Bio ist leider nicht immer Öko
Jedem Bio-Skeptiker hat vor einiger Zeit ein taz-Artikel mächtig unter die Arme gegriffen. Eine Studie des Landwirtschaftsministeriums Baden-Württemberg ergab nämlich, dass zumeist Import-Produkte aus den Niederlanden und Italien pe(r)stizidbelastet (nach meinem Kenntnisstand etwa 11%, wer es besser weiß möge mich korrigieren) waren und wahrscheinlich damit auch immer noch sind.
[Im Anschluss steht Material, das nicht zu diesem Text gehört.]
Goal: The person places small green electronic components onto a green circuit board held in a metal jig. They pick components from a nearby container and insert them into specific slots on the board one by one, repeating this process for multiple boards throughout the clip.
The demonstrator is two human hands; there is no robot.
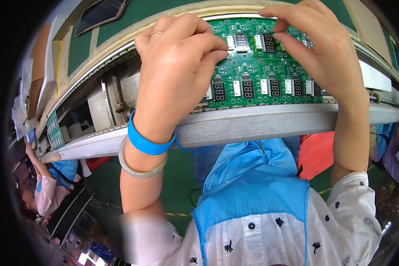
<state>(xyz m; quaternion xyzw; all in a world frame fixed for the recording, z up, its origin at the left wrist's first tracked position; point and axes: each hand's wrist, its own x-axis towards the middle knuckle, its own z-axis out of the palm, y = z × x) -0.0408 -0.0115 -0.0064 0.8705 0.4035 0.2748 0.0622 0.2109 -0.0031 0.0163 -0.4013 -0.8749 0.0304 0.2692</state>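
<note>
A green circuit board panel lies on the conveyor in front of me. It carries rows of black-framed digit displays and white connectors. My left hand is over the panel's left end, thumb and forefinger pressed together beside a display in the far row. Whatever may be between those fingertips is hidden. At the far right part of the panel, my right hand has its thumb close to a curled fingertip beside another far-row display, with one finger reaching out above. Anything pinched there is too small to make out.
A metal conveyor rail runs between me and the panel. A phone rests on the green surface beyond. Farther left on the line sits another green board, near a co-worker. Another person is at the right edge.
</note>
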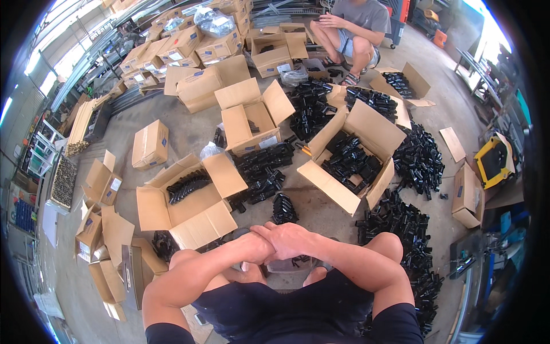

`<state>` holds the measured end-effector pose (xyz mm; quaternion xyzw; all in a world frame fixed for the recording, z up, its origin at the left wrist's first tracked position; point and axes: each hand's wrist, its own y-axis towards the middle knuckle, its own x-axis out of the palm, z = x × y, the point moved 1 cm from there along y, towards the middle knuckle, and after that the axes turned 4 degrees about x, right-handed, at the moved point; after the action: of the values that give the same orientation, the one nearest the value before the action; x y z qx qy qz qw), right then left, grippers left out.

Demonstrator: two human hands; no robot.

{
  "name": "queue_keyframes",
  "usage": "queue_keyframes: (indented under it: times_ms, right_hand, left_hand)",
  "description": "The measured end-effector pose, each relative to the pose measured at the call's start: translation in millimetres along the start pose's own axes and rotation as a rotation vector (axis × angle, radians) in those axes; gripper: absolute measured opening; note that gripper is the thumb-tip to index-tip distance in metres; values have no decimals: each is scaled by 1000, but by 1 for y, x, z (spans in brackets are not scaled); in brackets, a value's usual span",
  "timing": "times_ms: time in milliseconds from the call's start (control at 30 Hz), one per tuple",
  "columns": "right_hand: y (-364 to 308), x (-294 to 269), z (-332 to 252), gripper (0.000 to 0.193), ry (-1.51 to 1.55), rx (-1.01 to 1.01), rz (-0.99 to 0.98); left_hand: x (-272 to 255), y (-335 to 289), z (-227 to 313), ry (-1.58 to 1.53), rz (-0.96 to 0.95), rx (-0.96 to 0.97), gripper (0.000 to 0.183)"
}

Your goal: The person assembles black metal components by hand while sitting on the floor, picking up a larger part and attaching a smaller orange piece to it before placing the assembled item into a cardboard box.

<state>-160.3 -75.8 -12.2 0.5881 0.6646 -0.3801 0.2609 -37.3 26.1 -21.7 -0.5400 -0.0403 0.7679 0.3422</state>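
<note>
My right hand is folded over my left hand, in front of my knees; the left fingers are hidden under it. Just beyond them on the floor stands a small neat stack of black plastic parts. Ahead to the left, an open carton has a row of black parts inside. To the right, another open carton is filled with jumbled black parts. Between my feet sits a pale, translucent container, partly covered by my hands.
Loose black parts lie heaped along the right and beyond the cartons. Another person squats at the far right. Closed cartons are piled at the far left; a single carton stands nearer. Cardboard boxes crowd my left side.
</note>
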Motion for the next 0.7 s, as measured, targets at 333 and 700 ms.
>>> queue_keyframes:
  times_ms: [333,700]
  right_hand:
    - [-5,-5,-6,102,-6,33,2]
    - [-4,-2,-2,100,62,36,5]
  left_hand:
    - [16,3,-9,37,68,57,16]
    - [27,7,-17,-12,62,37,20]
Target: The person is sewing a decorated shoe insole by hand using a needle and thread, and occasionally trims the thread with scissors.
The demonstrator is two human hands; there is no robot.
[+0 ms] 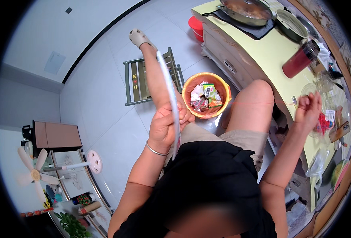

Was mich persönlich aber viel mehr ärgert ist, dass selbst so mancher freier Bioladen hier in Rostock den Gedanken, der hinter Bio- und Ökosiegeln steckt, nicht ganz verstanden hat. Denn wer Bio nur als scheiß (das musste mal gesagt werden) Wellnessprodukt ansieht, hat mal so gar nichts verstanden. Bio steht für, und das scheinen viele schon vergessen zu haben, eine nachhaltige und naturschonende Landwirtschaft und nicht für “hauptsache mir gehts gut”. Genau das ist aber scheinbar der Hintergrund, wenn in einem Bioladen 24/7 das Licht brennt, nur damit jeder mitbekommt, dass dieser Bioladen auch tatsächlich da steht und mich kotzt es einfach nur an, wenn die 4-8 Halogenstrahler mit ihrer nicht gerade mäßigen Energiebilanz fleißig *unnütz* vor sich her brutzeln. Schämt Euch!